▶ [PROBLEM TO WORK ON] How many lines in this data contain the string "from"? Reply with the number only.
>>>>>
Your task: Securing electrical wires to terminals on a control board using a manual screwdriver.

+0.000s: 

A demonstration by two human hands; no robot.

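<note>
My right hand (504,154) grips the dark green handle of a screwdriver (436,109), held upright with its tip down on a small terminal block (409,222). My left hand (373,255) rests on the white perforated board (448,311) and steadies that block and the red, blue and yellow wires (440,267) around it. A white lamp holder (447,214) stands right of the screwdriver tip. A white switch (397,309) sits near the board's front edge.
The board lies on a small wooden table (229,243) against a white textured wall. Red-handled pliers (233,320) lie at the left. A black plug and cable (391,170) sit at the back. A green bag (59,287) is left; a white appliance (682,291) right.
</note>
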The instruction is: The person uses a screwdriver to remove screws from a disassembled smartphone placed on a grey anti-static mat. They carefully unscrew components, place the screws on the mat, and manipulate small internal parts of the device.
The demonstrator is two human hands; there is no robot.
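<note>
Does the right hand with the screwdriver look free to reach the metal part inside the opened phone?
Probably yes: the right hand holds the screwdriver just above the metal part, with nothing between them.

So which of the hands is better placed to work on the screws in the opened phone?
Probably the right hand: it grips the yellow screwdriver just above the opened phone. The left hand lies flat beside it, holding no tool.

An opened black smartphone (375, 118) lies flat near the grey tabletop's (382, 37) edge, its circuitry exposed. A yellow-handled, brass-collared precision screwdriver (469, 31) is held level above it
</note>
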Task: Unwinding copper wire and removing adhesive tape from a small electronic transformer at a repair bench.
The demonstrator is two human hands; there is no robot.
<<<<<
▶ [OUTPUT OF THE TASK] 2